Two thirds of people in low and middle income countries who require treatment for HIV/AIDS are not receiving it. A third of those receiving ARVs discontinue their treatment after two years. In 2009 -- largely due to the global financial crisis -- resources available for HIV in low- and middle-income countries flat lined for the first time in the history of the AIDS epidemic.
Against this backdrop, CHAI uses innovative approaches to prevent transmission and scale-up the number of people who are tested and treated for HIV/AIDS and other infectious diseases. Explore our work in the sections that follow.
When CHAI was founded in 2002, only 200,000 people were receiving treatment for HIV/AIDS in low and middle income countries with medicines that cost over $10,000 per person per year. The issue of absorptive capacity was constantly raised as many questioned whether recipient countries could effectively utilize funds and afford to provide large scale treatment without encountering bottlenecks in their healthcare systems.
A decade later, more than six million people are receiving treatment and CHAI has helped reduce the cost of their medicines to around $100 to $200 per person per year in many countries. Countries have repeatedly proven that it is possible to rapidly scale up treatment services. Currently, CHAI is working with South Africa – the country with the largest number of HIV positive people in the world – to triple the number of people receiving ARVs within four year’s time.

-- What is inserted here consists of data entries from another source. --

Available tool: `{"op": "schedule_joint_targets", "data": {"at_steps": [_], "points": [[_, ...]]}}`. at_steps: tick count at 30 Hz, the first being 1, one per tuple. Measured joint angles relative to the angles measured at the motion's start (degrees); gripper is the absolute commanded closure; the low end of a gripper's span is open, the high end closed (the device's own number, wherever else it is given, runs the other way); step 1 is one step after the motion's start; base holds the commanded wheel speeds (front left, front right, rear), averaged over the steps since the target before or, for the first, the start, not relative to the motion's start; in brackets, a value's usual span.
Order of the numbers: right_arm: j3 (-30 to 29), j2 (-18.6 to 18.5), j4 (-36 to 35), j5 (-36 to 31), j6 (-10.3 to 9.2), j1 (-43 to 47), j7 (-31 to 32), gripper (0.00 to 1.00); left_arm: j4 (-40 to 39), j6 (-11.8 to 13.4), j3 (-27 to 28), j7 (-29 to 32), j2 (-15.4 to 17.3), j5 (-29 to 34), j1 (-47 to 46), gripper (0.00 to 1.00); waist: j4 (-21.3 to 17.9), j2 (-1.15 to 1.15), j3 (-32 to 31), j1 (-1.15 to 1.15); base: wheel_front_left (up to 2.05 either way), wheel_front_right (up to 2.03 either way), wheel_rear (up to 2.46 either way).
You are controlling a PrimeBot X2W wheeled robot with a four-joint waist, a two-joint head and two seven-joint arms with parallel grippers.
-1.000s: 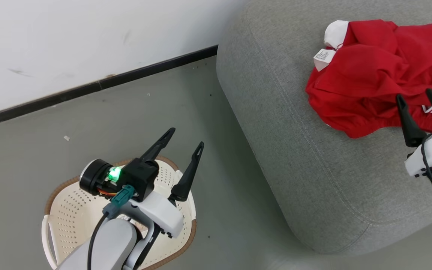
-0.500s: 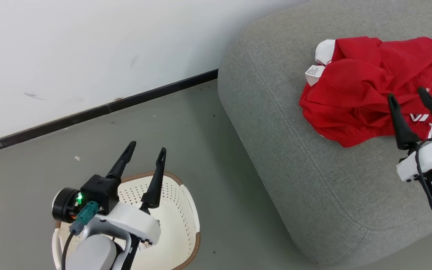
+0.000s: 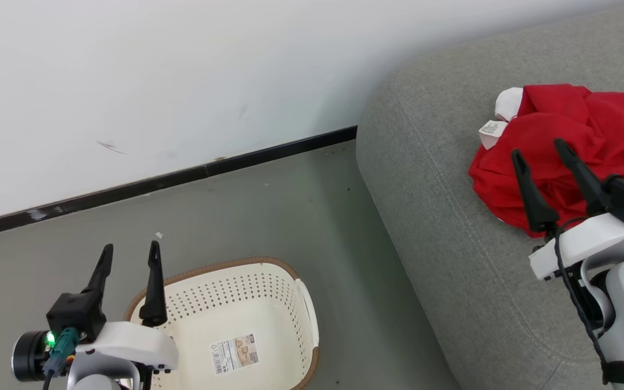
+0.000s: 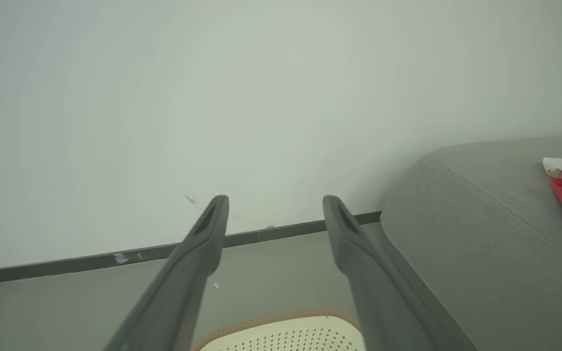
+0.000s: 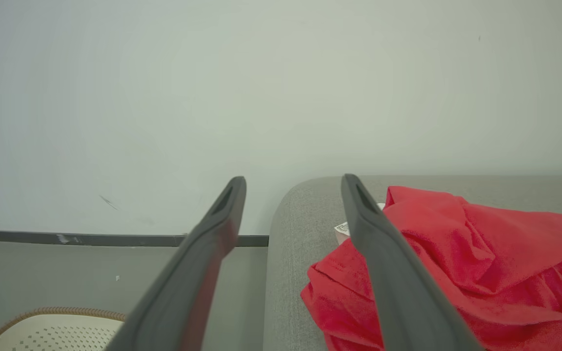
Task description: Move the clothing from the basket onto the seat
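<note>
Fingers of left gripper point(image 3: 130, 245) spread, holding nothing, at the left rim of the basket point(image 3: 225, 265), whose bare bottom shows a label point(image 3: 234, 353). Fingers of right gripper point(image 3: 538, 149) also spread and unladen, raised over the seat point(image 3: 442, 227) before the clothing point(image 3: 599, 119) — a red heap lying on the cushion, white tag point(image 3: 489, 129) at its left edge. Pale wall point(image 3: 182, 81) beyond.

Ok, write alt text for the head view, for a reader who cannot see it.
Red clothing lies heaped on the grey seat at right; the cream basket on the floor at lower left has a label on its bare bottom. The left pincer by the basket and the right pincer in front of the clothing are both open, holding nothing.
</note>
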Motion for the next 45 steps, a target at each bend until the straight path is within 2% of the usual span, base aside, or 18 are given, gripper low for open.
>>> {"op": "schedule_joint_targets", "data": {"at_steps": [17,21,33,45], "points": [[-1.56,7.68,-2.40,-6.27,0.00,7.51,0.00,0.00,0.03,3.65,4.82,-0.43,1.56,0.21,6.60,0.00,7.26,0.00,-4.83,0.00,0.00,0.00,0.00],[-2.56,9.40,-3.12,-6.82,0.00,10.31,0.00,0.00,0.15,3.70,4.95,-0.44,1.45,0.18,7.89,0.00,8.77,0.00,-6.02,0.00,0.00,0.00,0.00],[-6.83,11.15,-3.99,-9.25,0.00,19.07,0.00,0.00,0.93,3.28,3.97,-0.44,0.60,0.12,8.82,0.00,12.45,0.00,-9.61,0.00,0.00,0.00,0.00],[-8.79,12.02,-6.06,-9.22,0.00,23.01,0.00,0.00,1.85,2.76,2.77,-0.43,0.40,0.20,9.31,0.00,13.88,0.00,-11.51,0.00,0.00,0.00,0.00]]}}
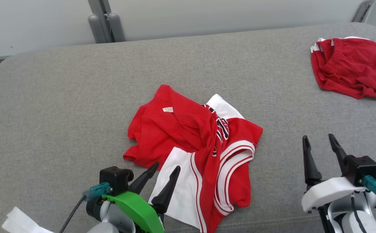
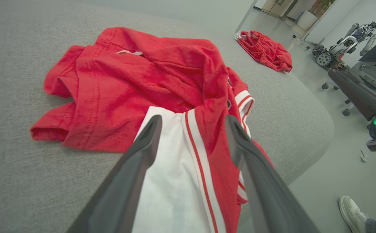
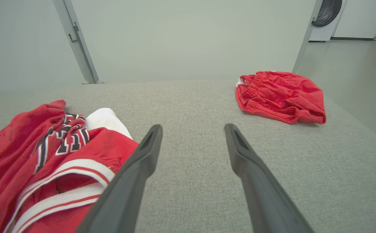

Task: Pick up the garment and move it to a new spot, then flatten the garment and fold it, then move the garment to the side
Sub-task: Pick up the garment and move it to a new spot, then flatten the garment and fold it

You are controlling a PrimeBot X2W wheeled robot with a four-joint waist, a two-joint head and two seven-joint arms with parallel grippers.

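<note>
The jersey (image 1: pixel 201 145) lies crumpled mid-cushion (image 1: pixel 61 106), with the left gripper (image 1: pixel 167 167) spread over its white edge at 7 o'clock and the right gripper (image 1: pixel 317 137) spread at 4 o'clock.

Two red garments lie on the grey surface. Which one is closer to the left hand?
The crumpled red-and-white jersey in the middle; the left hand points at its white panel. The plain red shorts lie far off, at the right corner.
</note>
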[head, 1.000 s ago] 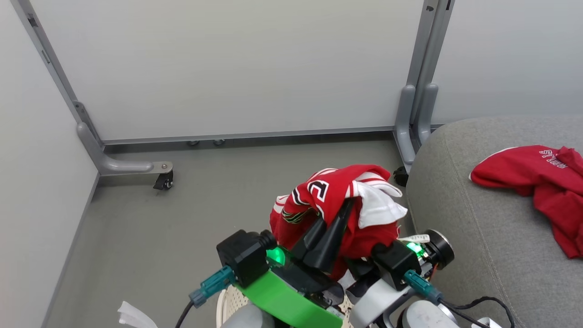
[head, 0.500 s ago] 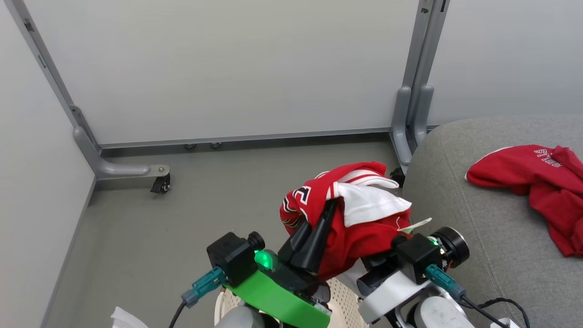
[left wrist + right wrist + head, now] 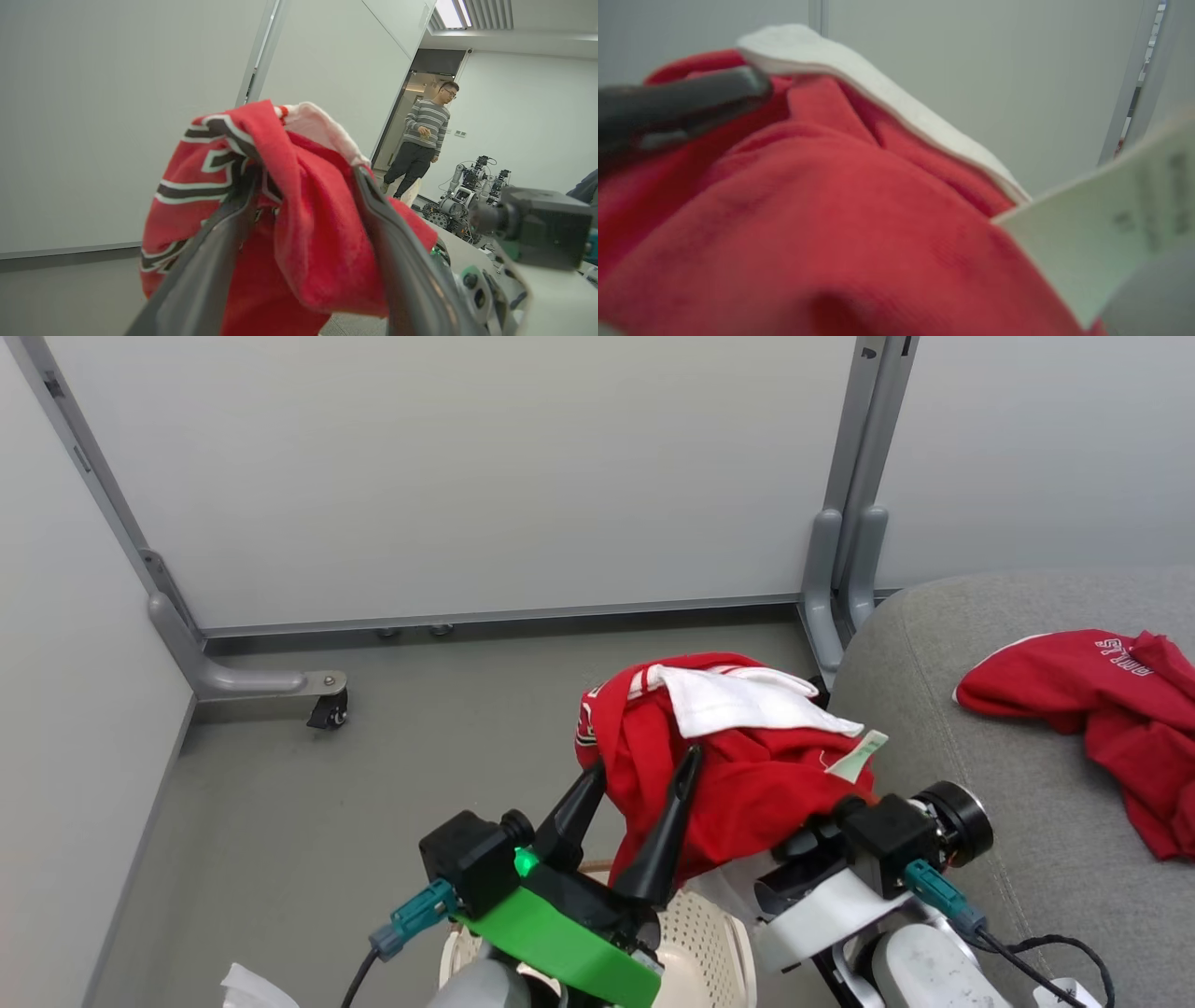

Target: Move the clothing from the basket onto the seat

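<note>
A red garment with white trim and stripes (image 3: 738, 775) hangs bunched above the cream perforated basket (image 3: 700, 933). My left gripper (image 3: 647, 761) is open, its two dark fingers spread on either side of a fold of the cloth (image 3: 303, 224). My right gripper's fingers are buried under the garment (image 3: 859, 224), shut on it and holding it up; a white tag (image 3: 857, 756) sticks out. A second red piece of clothing with white lettering (image 3: 1092, 709) lies on the grey seat (image 3: 980, 784) at the right.
Grey panel walls stand behind, with a caster foot (image 3: 327, 709) at the left and a post (image 3: 840, 579) by the seat's corner. A white scrap (image 3: 247, 985) lies on the floor. In the left wrist view a person (image 3: 420, 140) stands by other robots (image 3: 462, 196).
My left gripper has opened and let go of the red garment. The garment, still in my right gripper, has shifted right toward the seat.
</note>
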Controlling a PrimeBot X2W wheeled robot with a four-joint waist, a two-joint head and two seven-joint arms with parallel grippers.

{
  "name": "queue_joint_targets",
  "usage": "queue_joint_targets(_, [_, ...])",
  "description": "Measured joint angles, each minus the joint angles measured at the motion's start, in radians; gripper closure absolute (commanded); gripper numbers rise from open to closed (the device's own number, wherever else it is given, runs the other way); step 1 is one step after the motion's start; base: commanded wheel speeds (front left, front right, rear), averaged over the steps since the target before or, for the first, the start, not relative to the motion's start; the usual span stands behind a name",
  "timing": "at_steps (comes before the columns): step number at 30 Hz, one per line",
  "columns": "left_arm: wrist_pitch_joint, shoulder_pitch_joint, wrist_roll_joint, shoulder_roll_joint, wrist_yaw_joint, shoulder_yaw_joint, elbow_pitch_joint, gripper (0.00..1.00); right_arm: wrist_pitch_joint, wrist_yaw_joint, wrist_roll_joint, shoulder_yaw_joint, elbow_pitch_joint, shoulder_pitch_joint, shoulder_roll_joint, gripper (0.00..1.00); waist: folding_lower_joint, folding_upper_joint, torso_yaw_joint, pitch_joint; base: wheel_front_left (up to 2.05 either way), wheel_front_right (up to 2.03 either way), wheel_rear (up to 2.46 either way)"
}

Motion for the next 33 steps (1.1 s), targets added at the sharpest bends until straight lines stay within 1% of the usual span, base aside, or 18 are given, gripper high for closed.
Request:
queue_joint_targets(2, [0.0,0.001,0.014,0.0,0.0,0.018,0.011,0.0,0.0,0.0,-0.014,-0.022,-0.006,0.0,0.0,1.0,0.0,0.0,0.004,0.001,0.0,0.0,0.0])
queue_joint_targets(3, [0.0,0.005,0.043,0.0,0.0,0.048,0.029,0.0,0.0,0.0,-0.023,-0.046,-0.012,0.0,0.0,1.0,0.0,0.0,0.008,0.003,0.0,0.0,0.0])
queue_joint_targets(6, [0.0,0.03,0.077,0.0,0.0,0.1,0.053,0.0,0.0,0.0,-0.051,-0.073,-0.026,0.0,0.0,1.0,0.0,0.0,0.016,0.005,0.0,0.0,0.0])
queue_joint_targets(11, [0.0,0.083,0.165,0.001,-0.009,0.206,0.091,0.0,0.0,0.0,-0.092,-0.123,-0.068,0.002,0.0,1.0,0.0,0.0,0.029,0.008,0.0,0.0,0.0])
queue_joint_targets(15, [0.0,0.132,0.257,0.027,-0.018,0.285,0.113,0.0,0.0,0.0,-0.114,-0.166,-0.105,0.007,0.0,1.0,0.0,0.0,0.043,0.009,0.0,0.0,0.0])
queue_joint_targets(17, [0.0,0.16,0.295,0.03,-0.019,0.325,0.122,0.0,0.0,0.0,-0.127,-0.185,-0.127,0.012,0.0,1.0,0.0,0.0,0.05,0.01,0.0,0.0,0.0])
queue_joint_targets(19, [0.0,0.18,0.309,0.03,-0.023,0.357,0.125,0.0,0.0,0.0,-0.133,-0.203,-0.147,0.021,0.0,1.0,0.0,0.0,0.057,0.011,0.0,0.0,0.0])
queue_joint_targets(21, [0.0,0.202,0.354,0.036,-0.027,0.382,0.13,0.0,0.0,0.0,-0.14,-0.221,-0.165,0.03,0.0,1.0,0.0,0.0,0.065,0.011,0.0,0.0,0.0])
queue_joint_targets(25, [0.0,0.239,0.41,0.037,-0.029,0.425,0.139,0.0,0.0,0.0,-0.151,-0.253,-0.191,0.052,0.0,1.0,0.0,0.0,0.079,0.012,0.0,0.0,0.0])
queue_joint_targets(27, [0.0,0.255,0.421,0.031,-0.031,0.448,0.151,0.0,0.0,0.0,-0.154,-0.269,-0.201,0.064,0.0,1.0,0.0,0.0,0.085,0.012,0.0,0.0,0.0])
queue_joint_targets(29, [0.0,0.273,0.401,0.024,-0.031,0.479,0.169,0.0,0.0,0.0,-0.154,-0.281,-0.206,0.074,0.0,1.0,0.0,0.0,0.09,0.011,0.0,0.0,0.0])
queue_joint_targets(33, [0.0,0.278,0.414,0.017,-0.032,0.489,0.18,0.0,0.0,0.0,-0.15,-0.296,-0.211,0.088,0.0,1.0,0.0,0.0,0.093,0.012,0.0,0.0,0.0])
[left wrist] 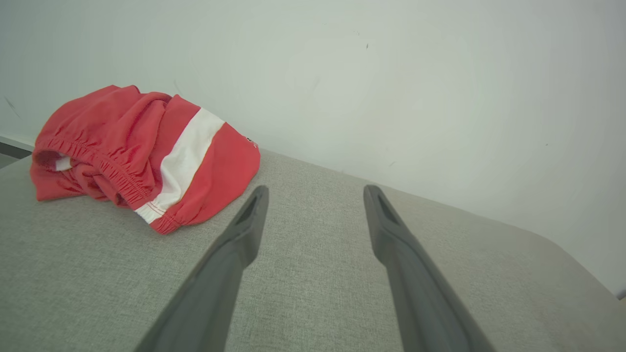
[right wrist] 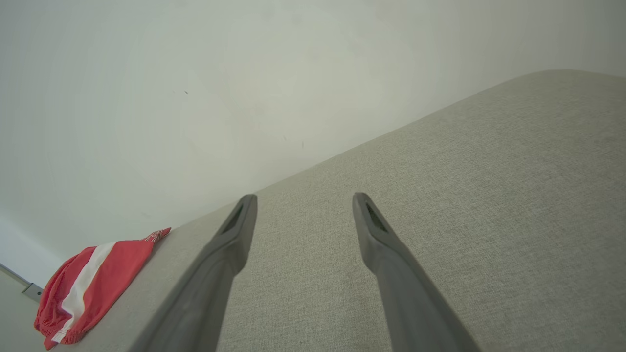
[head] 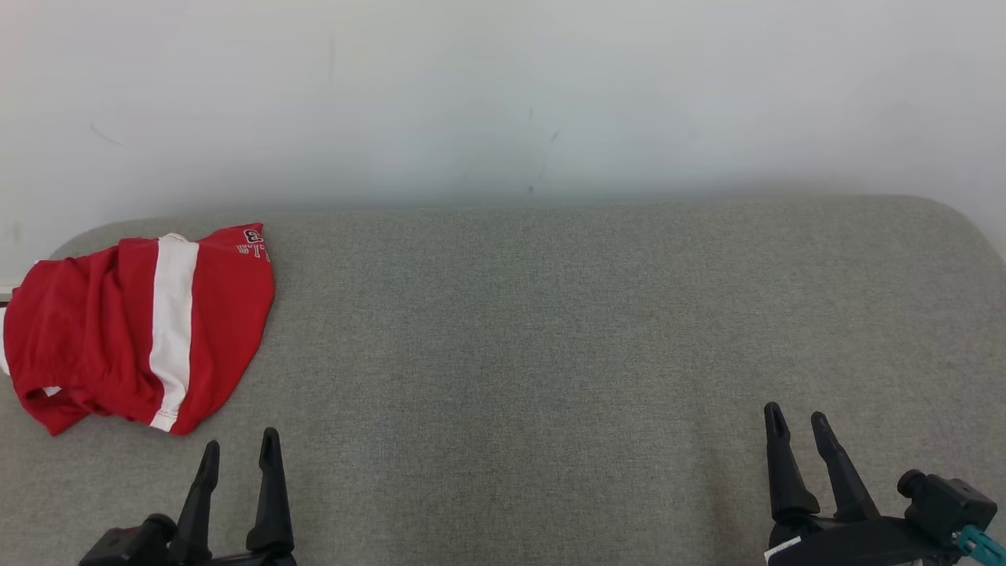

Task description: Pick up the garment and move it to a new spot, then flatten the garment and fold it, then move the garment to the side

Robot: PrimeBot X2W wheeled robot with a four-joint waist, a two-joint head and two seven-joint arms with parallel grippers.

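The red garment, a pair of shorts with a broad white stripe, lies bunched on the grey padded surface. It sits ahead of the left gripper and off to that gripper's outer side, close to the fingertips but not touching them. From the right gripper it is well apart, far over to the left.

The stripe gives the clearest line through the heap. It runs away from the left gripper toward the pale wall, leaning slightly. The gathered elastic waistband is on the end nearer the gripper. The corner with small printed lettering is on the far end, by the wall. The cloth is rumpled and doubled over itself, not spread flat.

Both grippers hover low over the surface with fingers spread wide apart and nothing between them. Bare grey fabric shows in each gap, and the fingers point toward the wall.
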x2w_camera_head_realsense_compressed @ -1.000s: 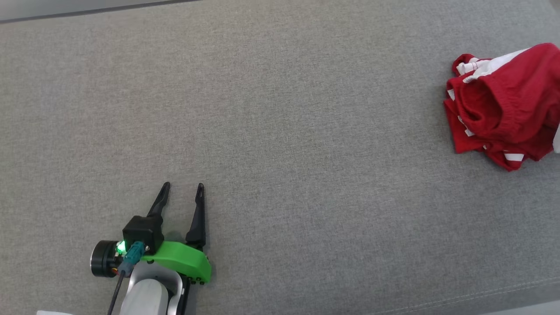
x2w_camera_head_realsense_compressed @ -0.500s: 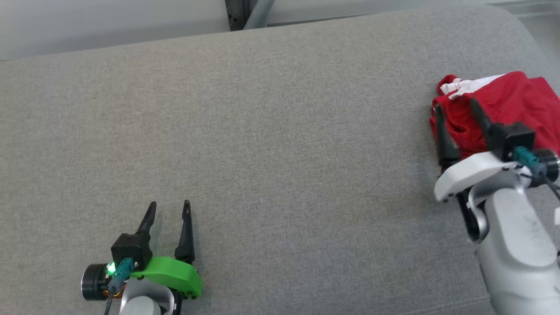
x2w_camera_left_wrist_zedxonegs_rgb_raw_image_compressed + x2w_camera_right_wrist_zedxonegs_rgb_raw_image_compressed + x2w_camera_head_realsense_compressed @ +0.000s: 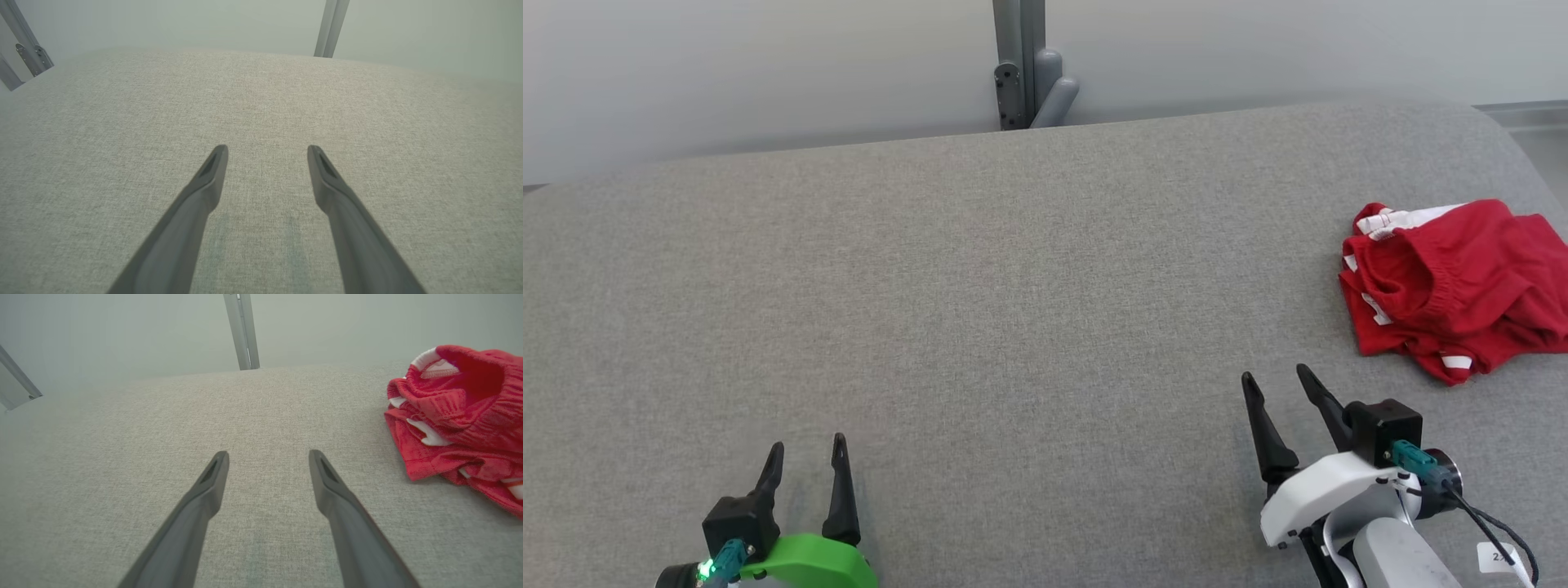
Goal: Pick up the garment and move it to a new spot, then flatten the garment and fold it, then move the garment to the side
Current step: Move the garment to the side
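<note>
Grey fabric surface (image 3: 1013, 286), red garment (image 3: 1454, 286) bunched far right. Left gripper (image 3: 807, 443), right gripper (image 3: 1274, 373) spread, empty. Set-aside likely done; next, recheck fold.

One small white tag (image 3: 1494, 559) beside the right arm (image 3: 1401, 562) bears print too small to read.
</note>
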Tool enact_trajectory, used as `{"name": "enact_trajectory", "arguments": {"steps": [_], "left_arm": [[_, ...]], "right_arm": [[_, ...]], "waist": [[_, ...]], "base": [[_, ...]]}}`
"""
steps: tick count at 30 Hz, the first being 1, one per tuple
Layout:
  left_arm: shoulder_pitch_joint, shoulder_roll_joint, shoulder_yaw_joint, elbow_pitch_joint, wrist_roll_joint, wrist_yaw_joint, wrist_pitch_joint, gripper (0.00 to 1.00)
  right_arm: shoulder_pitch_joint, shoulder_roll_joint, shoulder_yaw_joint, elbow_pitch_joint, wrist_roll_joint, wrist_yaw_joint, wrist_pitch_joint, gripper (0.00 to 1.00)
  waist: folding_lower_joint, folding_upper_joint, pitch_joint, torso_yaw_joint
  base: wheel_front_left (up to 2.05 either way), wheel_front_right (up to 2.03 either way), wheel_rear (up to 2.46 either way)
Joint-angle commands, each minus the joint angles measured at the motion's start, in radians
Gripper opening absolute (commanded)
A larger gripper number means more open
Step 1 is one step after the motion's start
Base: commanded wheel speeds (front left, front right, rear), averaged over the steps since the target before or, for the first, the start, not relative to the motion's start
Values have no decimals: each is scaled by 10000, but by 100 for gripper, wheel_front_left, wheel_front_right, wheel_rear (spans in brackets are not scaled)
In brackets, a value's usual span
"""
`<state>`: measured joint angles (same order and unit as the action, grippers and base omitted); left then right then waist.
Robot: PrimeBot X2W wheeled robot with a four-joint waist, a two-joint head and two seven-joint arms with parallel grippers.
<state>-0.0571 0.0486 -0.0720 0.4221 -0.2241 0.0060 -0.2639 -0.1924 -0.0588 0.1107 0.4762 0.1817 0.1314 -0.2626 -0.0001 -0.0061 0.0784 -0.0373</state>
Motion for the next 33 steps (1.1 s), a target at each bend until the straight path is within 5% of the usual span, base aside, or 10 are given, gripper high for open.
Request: {"name": "enact_trajectory", "arguments": {"steps": [1, 33], "left_arm": [[172, 43, 41, -33, 5, -4, 5, 100], [731, 46, 234, -770, -217, -153, 5, 100]], "right_arm": [[186, -13, 0, -112, 126, -17, -26, 100], [1247, 53, -256, -1503, -989, -17, -26, 100]], "waist": [[1, 61, -237, 192], [1, 61, -900, -45]], "base": [[0, 0, 0], [0, 0, 0]]}}
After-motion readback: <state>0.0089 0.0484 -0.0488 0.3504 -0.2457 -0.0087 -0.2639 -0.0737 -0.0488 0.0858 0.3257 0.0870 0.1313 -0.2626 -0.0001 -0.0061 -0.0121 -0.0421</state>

In April 2005, President Clinton launched CHAI’s Global Pediatric Program simultaneously beginning in 12 countries to confront the terrible fact that almost no children with HIV/AIDS were on treatment in the developing world. In the beginning, we were virtually alone in tackling this problem. The conventional wisdom argued that it was too costly and too complex to diagnose, treat, and prevent HIV/AIDS in children. In just a few short years, CHAI shattered that myth as the percentage of children on AIDS treatment is now nearly equivalent to the percentage of adults.
Eliminating Mother to Child Transmission
In September 2008, CHAI launched a program to dramatically increase global efforts to prevent mother-to-child transmission of HIV (PMTCT) in six countries. Building on our work to scale up HIV testing and treatment for children, CHAI’s PMTCT program takes a comprehensive approach to stopping new pediatric infections. We support mothers and babies “across the cascade,” meaning from pregnancy and delivery through breastfeeding and into long-term care for HIV-positive mothers and children. Unlike many PMTCT efforts that focus only on one part of the cascade, CHAI’s work is demonstrating that a comprehensive, integrated system of care will be critical to reaching the ultimate goal of eliminating new pediatric HIV infections.